Common definitions of drop out and why we need to use them
A very simple framework that you can use to monitor your rates of planned and unplanned endings
How to get an immediate snapshot of ending types for your clients in the past year, as well as your most commonly attended number of sessions
How to do very simple internal and external benchmarking of your data to get a sense of relative performance
Practical solutions that have been shown to work to reduce drop out
A simple framework that will help you to ask the right questions to find the right solutions for your own clients
What is drop out?
We all think we know what is meant by dropout. Experience tells me, however, that there are subtle differences in what we may mean by the term. If we are to talk about dropout meaningfully, and be able to compare our experiences, it helps to work from a shared understanding.
In the wider literature, dropout is referred to in several ways, including attrition, early withdrawal, unplanned ending, premature termination, and client-initiated unilateral termination [i]. Hatchett & Park (2003) [ii] provide what I feel is a helpful description, which is that dropout occurs when:
..the client has left therapy before obtaining a requisite level of improvement or completing therapy goals
Due to loss of contact
Due to crisis
Client did not wish to continue
Other unplanned ending
Planned from outset
Agreed during therapy
Agreed at the end of therapy
Other planned ending
The CORE System User Manual [iii] provides accompanying definitions to ensure consistency. It distinguishes, for example, between situations in which the client may feel therapy isn’t helping and chooses unilaterally not to attend further sessions (Unplanned – Client did not wish to continue), and those where a decision is jointly made to finish during the last session attended (Planned – Agreed at the end of therapy).
A framework for capturing planned and unplanned ending rates
As I mentioned in the last blog in this series, I was surprised to discover that the most common number of sessions my clients attend is one (which in the past year shares the top spot with five sessions). How did I discover this? I simply tweaked the Excel spreadsheet that I use for recording clients’ contact details to capture an additional field. Since then I’ve added fields for each client’s status, and, for those with whom I’ve had an assessment session, whether we committed to further contact. I’ve also added, using the categories above for planned and unplanned endings, a field for how contact ended. A final column simply records the number of contact sessions I had with each client.
The screenshot below shows my amended spreadsheet, with some columns hidden to protect client identifiable data. If you already use a spreadsheet to record client data it may be simple enough to amend yours to capture any additional data you need.

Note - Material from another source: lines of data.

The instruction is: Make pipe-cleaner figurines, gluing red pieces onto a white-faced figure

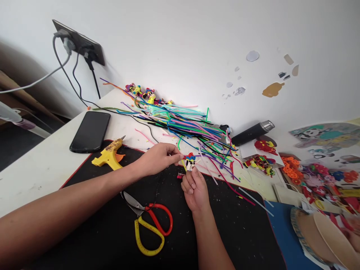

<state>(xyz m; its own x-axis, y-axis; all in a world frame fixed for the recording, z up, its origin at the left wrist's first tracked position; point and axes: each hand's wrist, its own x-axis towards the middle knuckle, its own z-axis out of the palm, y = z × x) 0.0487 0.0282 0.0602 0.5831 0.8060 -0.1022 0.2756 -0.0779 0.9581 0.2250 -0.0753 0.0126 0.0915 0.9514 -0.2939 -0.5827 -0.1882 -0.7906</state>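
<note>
Upright in my right hand (195, 187) is a small pipe-cleaner doll head (190, 165), white-faced with black markings and a blue and red top. The fingers of that hand are closed around its lower part. My left hand (164, 159) pinches at the left edge of its red and blue top, thumb and finger together; the exact bit between the fingertips is too small to make out. Below the left hand, scissors (144, 213) with one red and one yellow handle lie spread on the black mat (174, 243). A yellow glue gun (109, 153) rests beside my left forearm.
Many loose pipe cleaners (191, 125) are heaped along the wall, with finished dolls (149, 95) behind them. A phone (91, 131) lies at left, near cables from a wall socket (80, 41). At right are a black flask (251, 133) and a box of dolls (260, 163).
</note>
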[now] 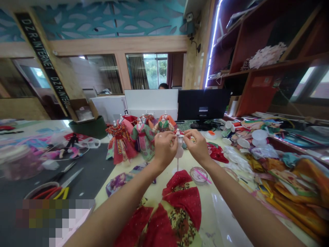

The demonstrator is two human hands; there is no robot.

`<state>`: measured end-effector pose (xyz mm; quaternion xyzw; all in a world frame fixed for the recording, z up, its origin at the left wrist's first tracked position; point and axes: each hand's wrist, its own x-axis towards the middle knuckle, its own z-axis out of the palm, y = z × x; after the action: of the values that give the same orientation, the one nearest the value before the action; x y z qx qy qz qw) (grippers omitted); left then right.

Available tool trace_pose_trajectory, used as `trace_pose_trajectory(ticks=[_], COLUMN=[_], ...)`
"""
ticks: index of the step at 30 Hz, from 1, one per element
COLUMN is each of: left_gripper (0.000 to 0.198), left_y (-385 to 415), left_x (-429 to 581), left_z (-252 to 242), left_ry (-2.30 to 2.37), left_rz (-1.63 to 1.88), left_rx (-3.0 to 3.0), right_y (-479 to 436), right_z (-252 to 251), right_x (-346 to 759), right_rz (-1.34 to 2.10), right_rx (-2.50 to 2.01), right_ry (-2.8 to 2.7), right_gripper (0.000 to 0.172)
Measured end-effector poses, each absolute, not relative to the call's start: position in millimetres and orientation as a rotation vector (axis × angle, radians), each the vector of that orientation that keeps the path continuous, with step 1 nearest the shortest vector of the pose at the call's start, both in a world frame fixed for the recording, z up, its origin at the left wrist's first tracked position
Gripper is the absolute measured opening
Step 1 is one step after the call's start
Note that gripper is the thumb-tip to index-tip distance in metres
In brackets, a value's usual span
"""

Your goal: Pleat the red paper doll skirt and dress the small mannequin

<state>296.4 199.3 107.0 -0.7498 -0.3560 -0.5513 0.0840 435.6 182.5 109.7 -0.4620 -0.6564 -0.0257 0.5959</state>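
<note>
Cloth (169, 212), red floral, lies at the near edge of the surface (214, 209). Small clear dish (198, 175) with a pink stick sits just beyond. Left hand (162, 149) and right hand (197, 146) both pinch the upper end of a slim white doll figure (178, 151), upright mid-surface. Figure appears light and stiff, probably fragile at its thin upper part; lower body looks the safer hold. Dressed dolls (120, 144) stand just behind; black monitor (202, 104) near the far edge.
</note>
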Motion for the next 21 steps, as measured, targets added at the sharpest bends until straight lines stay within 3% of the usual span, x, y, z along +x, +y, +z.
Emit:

Alternatively, you’re welcome to use and amend mine, which I’m happy to send you if you get in touch.
Having a Source column allows me to filter out data for each of my main referral sources. So, if I want to select data for just clients that come via my website, for example, then I can.
The aim here is simple. I want to know two things. First, the relative rates of planned and unplanned endings, for each of my main referral sources, for clients with whom I agree to do therapy and have now finished. I find this by using the Excel filter function (as shown below) to select only clients whose cases are now closed, and with whom I agreed to work beyond an initial assessment session. I then sort the ending type entries alphabetically for easier counting. In case you think from the screenshot below that all my clients achieved planned endings, I can tell you that as U comes after P in the alphabet, the unplanned endings are further down!

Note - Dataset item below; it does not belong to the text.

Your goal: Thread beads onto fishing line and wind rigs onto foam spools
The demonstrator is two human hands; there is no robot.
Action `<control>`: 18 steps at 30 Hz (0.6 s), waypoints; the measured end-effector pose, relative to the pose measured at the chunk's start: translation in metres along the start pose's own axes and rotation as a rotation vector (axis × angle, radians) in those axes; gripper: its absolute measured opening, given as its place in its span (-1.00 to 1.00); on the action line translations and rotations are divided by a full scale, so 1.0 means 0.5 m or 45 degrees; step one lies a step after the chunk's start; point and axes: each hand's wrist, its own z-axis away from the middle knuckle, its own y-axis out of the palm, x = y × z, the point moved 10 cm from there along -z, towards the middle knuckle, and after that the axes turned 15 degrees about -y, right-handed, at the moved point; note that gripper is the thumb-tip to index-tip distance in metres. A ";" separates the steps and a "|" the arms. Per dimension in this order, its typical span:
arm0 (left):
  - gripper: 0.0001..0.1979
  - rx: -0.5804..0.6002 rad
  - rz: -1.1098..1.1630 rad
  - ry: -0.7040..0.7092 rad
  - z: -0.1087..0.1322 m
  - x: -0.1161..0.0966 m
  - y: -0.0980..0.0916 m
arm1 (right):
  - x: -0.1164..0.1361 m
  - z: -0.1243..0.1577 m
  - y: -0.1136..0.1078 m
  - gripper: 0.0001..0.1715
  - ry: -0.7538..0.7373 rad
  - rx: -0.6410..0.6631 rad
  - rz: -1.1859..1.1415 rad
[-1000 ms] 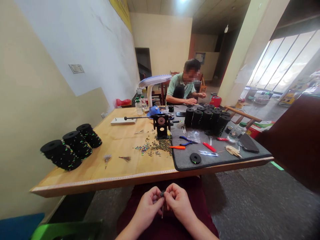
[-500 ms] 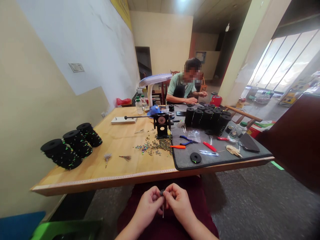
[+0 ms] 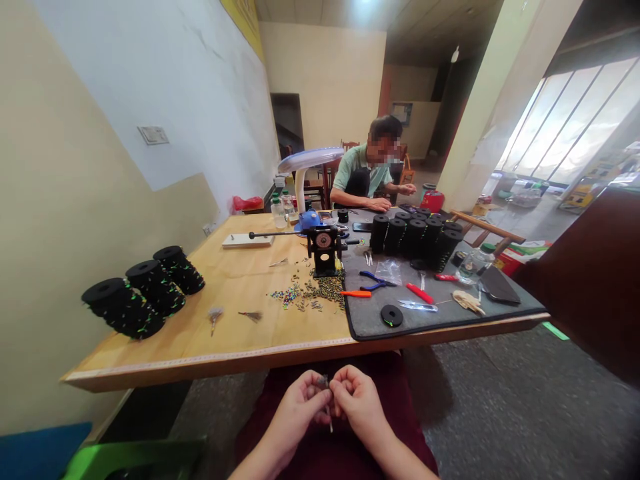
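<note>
From here I see the left hand (image 3: 299, 408) and right hand (image 3: 359, 405) pinching one small dark piece (image 3: 325, 381), its pale stem (image 3: 331, 427) now swung rightward, apparently being adjusted

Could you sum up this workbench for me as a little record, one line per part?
Left hand: pinches a small dark piece, too small to identify
Right hand: fingers closed right beside it; whether they hold it is unclear
Wooden table: three stacks of black spools, black device with a dial, scattered small pieces
Grey mat: blue-handled pliers, flat black spool
Across the table: seated person, light green shirt
</note>
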 end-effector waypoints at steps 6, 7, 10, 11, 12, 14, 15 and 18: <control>-0.79 0.044 0.134 -0.071 -0.006 0.015 -0.004 | -0.004 0.001 0.001 -0.58 0.079 -0.011 -0.068; -0.79 0.027 0.127 -0.052 -0.008 0.013 -0.008 | -0.001 0.002 0.002 -0.59 0.086 0.000 -0.060; -0.80 -0.044 0.111 -0.011 -0.011 0.009 -0.022 | 0.001 0.006 0.000 -0.58 0.117 0.009 -0.040; -0.79 -0.067 0.110 -0.007 -0.011 0.008 -0.027 | 0.001 0.009 0.000 -0.58 0.128 0.012 -0.038; -0.79 -0.085 0.112 -0.005 -0.011 0.008 -0.031 | 0.000 0.011 0.001 -0.58 0.140 0.022 -0.041; -0.78 -0.101 0.123 -0.001 -0.010 0.008 -0.036 | -0.004 0.017 0.007 -0.57 0.169 0.051 -0.060; -0.78 -0.102 0.134 -0.004 -0.010 0.008 -0.038 | -0.006 0.020 0.011 -0.57 0.184 0.068 -0.071; -0.78 -0.082 0.206 -0.043 -0.012 0.015 -0.039 | -0.007 0.026 0.020 -0.57 0.219 0.101 -0.086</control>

Second, I want to know how many contact sessions I had with each client. These are recorded in the final columns in each screenshot. I want the number unfiltered so that it includes all clients with whom I’ve had only one session, because I want to try and better understand why those clients may not have progressed into therapy. From this I quickly learn a number of things:
The average number of sessions for my EAP clients is five, while the average number of clients that contact through my website is 2.6 (bear in mind that some clients through my website are still in progress as their contact is not time limited, so this number will rise).
For clients who find me through my website the most commonly attended number of sessions is one. In other words, they are less likely than EAP clients to progress into therapy.

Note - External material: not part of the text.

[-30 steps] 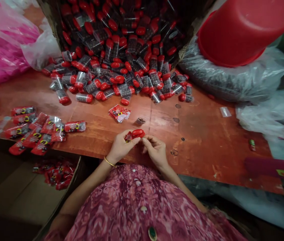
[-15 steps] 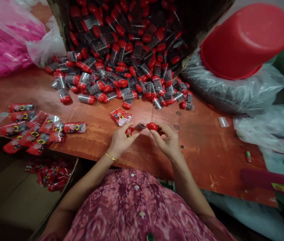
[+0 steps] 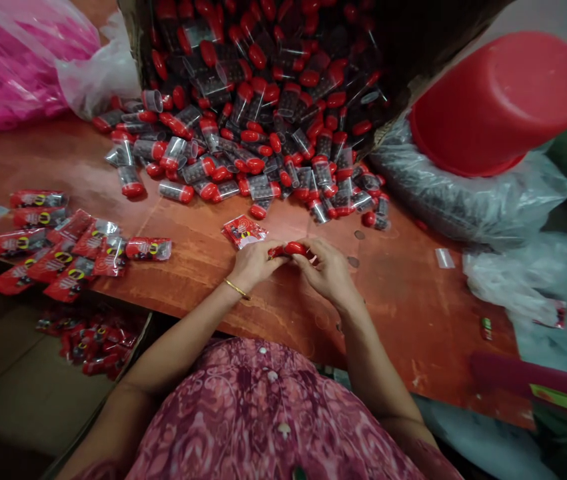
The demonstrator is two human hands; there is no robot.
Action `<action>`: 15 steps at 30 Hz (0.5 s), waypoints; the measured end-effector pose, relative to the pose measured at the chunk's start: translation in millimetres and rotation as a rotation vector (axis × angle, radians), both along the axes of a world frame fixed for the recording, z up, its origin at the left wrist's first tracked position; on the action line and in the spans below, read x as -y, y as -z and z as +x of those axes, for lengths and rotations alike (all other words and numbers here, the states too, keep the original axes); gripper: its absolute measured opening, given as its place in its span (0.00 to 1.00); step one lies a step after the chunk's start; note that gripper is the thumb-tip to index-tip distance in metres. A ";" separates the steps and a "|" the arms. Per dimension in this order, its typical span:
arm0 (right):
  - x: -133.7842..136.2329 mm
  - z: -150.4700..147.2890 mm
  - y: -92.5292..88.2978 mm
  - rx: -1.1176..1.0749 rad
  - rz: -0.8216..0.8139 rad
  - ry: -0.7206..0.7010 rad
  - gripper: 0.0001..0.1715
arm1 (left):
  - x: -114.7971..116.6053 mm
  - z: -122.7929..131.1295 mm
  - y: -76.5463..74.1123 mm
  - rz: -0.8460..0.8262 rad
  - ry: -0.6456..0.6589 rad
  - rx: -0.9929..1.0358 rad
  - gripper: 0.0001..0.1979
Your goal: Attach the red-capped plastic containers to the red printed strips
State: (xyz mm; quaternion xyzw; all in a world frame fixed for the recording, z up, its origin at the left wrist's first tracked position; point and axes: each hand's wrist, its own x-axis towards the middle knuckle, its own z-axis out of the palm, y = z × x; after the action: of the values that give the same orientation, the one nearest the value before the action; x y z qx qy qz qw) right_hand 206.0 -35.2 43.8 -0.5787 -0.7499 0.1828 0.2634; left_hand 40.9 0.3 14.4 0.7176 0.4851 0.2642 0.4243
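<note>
In front of my body, my left hand and my right hand meet low over the table. Between the fingertips shows a rounded red cap, gripped by my right hand. My left fingers are closed around a small clear tube, now mostly hidden, with a bit of red printed wrapper showing beside it. Just beyond my left hand lies a flat red printed packet. Farther off is a large heap of clear tubes with red ends, with dark contents, spilling from a box.
Wrapped tubes lie at the left, above an open carton holding more. A red bucket stands on a filled plastic bag at the right. A pink-filled bag sits far left.
My hands have come together, bringing the red cap up against the tube in my left hand. The tube, visible before, is now mostly covered. The view has shifted slightly.
</note>
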 end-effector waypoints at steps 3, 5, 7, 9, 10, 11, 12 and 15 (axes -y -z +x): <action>-4.1 3.4 -5.6 0.033 -0.038 -0.081 0.12 | -1.5 -1.6 2.9 -0.015 0.004 0.056 0.11; -5.9 5.3 -7.6 0.060 -0.045 -0.108 0.11 | -2.5 -2.3 4.1 -0.012 0.015 0.051 0.10; -6.6 6.7 -8.2 0.092 -0.040 -0.126 0.11 | -3.3 -2.6 5.3 -0.001 0.037 0.016 0.10; -6.2 7.3 -8.2 0.134 -0.026 -0.146 0.11 | -3.7 -2.7 6.4 0.011 0.055 -0.023 0.10; -5.7 7.1 -8.4 0.167 -0.016 -0.155 0.11 | -3.8 -2.6 7.0 0.015 0.060 -0.036 0.10; -5.0 6.4 -8.8 0.213 -0.006 -0.161 0.12 | -3.7 -2.5 7.4 0.018 0.062 -0.042 0.10; -4.1 5.5 -9.3 0.268 0.005 -0.163 0.12 | -3.5 -2.3 7.8 0.018 0.060 -0.045 0.11; -1.2 1.4 -11.4 0.448 0.027 -0.150 0.13 | -2.5 -1.3 7.8 0.005 0.041 -0.027 0.11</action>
State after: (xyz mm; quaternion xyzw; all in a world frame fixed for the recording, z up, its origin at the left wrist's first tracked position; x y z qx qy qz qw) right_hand 207.4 -34.0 55.2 -0.5440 -0.8328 0.0590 0.0837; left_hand 39.6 2.7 6.6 0.7320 0.4753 0.2468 0.4210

For clients who find me through my website the most commonly attended number of sessions is one. In other words, they are less likely than EAP clients to progress into therapy.
All EAP clients that that had at least one session subsequently achieved a planned ending to their therapy. In contrast, clients that came through my website had higher rates of unplanned ending, most commonly where there was an assessment session and agreement to have more, which were subsequently cancelled or not attended.
Now I’m equipped with this data I can start to make what sense of it I can, as well as form some ideas about how I might improve early engagement with clients that come via my website. My hunch is that it’s something to do with the significance of clients taking the first steps in help seeking. By the time that potential clients are referred to me via an EAP, they have taken the first, and probably most important, step in the process. They have had an initial conversation with someone on a helpline and they are in the process of being referred. Clients that come via my website are taking that first step with me.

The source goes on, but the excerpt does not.